Swan River First Nation [“SRFN”] and the Swan River First Nation Chief and Council [“Respondents”], have brought a motion under the Federal Courts Rules [“Rules”] for an Order pursuant to the Federal Courts Act directing that two consolidated applications for judicial review [“Applications”] be treated and proceeded with as an action.
Shawna Jean and Robert Houle [“Applicants”] in the underlying Applications, are seeking an Order to set aside the decision of the Electoral Officer of the SRFN that refused to accept their nominations as Chief and Councillor of the SRFN respectively in the 2019 General Election. The Applicants had not been residing on the SRFN Reserve for at least one year prior to May 3, 2019 in accordance with section 9.1(a)(2) of the Swan River First Nation Customary Election Regulations [“Election Regulations”]. Additionally, they seek declarations that they are eligible to run as candidates for the position of Chief and Councillor in the 2019 General Election, and that section 9.1(a)(2) of the Election Regulations contravenes section 15 of the Canadian Charter of Rights and Freedoms [“Charter”]. They contend that the impugned provision discriminates on the basis of Aboriginal residency and is therefore unconstitutional and is of no force or effect.
The Respondents intend to defend the Applications on the basis of sections 1 and 25 of the Charter and s 35 of the Constitution Act, 1982 in accordance with their asserted Aboriginal and Treaty rights. They argue that the procedures of an action are required to have a fair and just determination of the particular Aboriginal and Treaty rights defences being advanced and that the unique nature of these particular Applications is such that the rationales in support of the speedy judicial review process are not applicable.
The Applicants oppose the Respondents’ motion to have the Applications be treated and proceeded with as an action. They argue that the Respondents’ request to convert is premature because the Court has yet to determine whether there is a section 15 Charter violation. The Applicants also dispute the Respondents’ view of the customs, practices, traditions and history of the SRFN. According to the Applicants, the restriction of residency was not a traditional practice of the SRFN or its predecessor, the KEE NOO SHAY OOs’ Band, prior to Treaty No. 8, but rather the result of misinterpretation of Treaty No. 8 by government officials. The Applicants say that the judicial review procedure contains adequate mechanisms for the Respondents to outline their claim to Aboriginal and Treaty rights.

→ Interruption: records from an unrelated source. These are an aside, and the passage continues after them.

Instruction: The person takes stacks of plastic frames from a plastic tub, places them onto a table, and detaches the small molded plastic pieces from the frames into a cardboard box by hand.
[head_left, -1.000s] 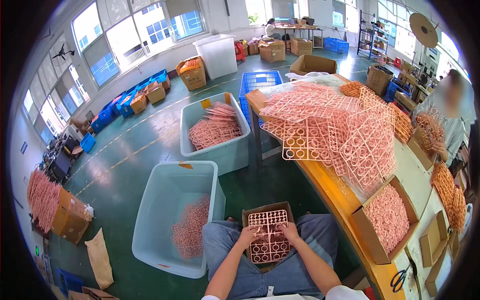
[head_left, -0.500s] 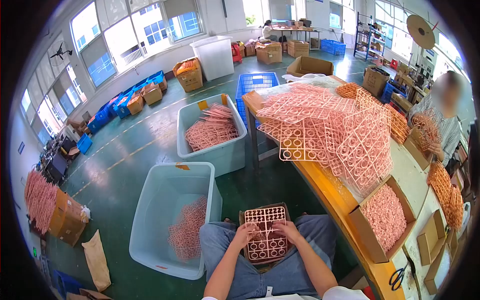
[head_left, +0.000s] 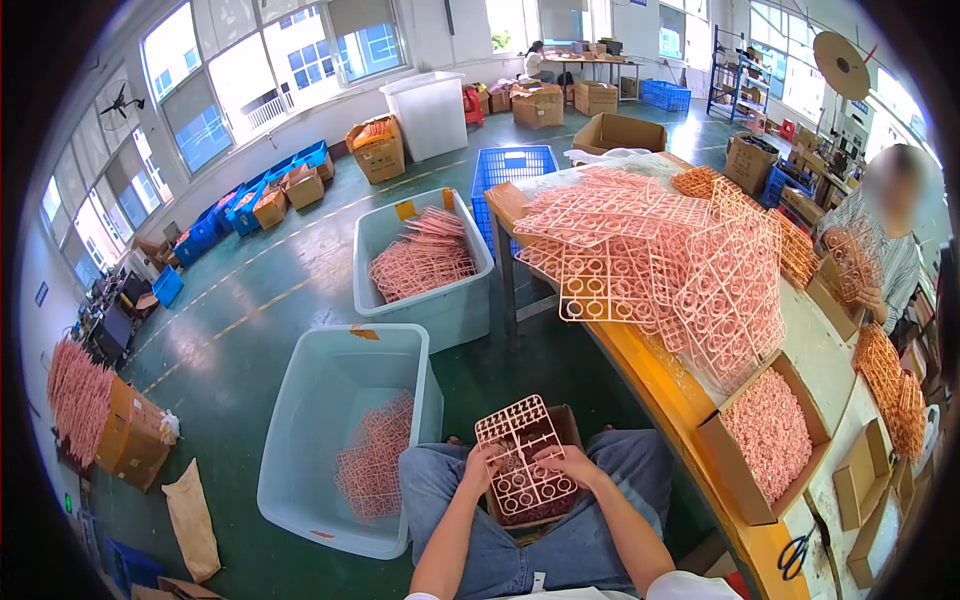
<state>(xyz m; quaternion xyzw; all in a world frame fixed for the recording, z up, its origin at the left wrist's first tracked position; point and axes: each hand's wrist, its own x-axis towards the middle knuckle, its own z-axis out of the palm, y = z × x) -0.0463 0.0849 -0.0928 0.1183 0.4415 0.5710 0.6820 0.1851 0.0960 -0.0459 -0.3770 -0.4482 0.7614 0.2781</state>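
Note:
A pink plastic grid frame [head_left: 527, 450] with rings and small parts is held tilted above a cardboard box [head_left: 566, 424] between my knees. My left hand [head_left: 482, 466] grips its left side, fingers closed. Closed at the frame's right side is my right hand [head_left: 572, 464], its fingertips over the middle bars. The box holds small dark pink pieces, partly hidden by the frame. To the left, a light blue bin [head_left: 300, 440] contains several pink frames [head_left: 375, 460]. A large pile of pink frames [head_left: 660, 260] lies on the table at the right.
The wooden table edge [head_left: 650, 385] runs along my right. On the table are a box of small pink pieces [head_left: 768, 432] and scissors [head_left: 793, 556]. A second bin [head_left: 450, 325] holds more frames. A person [head_left: 885, 235] across the table holds orange-pink frames.
The frame in my hands has turned from nearly straight to tilted, its top leaning left. The view shifted slightly between the earlier frames. The other person still holds frames.

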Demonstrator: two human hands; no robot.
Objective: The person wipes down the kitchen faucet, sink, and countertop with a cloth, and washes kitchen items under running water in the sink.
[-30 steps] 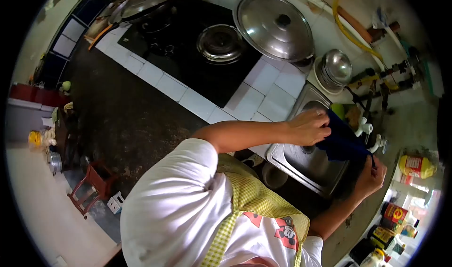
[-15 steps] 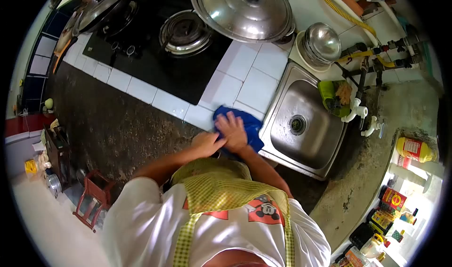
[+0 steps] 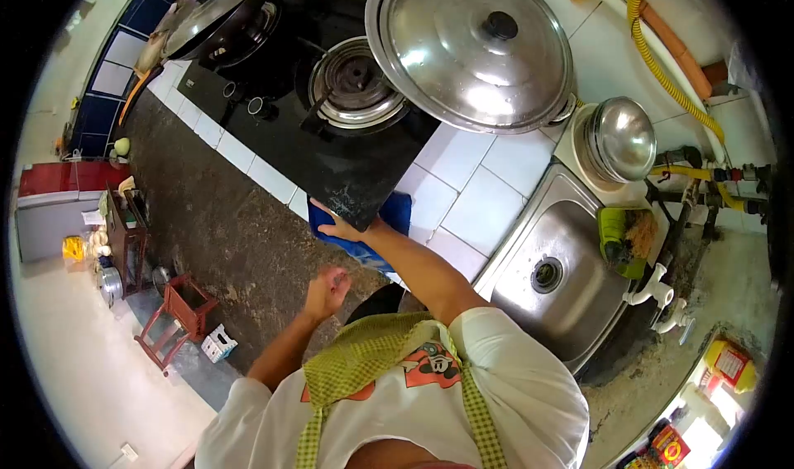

Section 18.4(2) of the Federal Courts Act vests the Court with the discretionary authority to order the conversion of an application for judicial review into an action “if it considers it appropriate” (Canada (AG) v Lafrenière, 2018 FCA 151). This Court has previously found that applications for judicial review that raise issues of proof of Aboriginal rights can only be determined by way of an action (Soowahlie Indian Band v Canada (Attorney General), 2001 CanLII 22168 (FC)). In this matter, the procedures of a judicial review application do not provide sufficient procedural safeguards to ensure fairness to the parties on the Applications, nor do they enable the Court to make a proper determination of the issues of Aboriginal and Treaty rights before the Court in this proceeding, thereby this Court concludes that the Applications shall be treated and proceeded with as an action.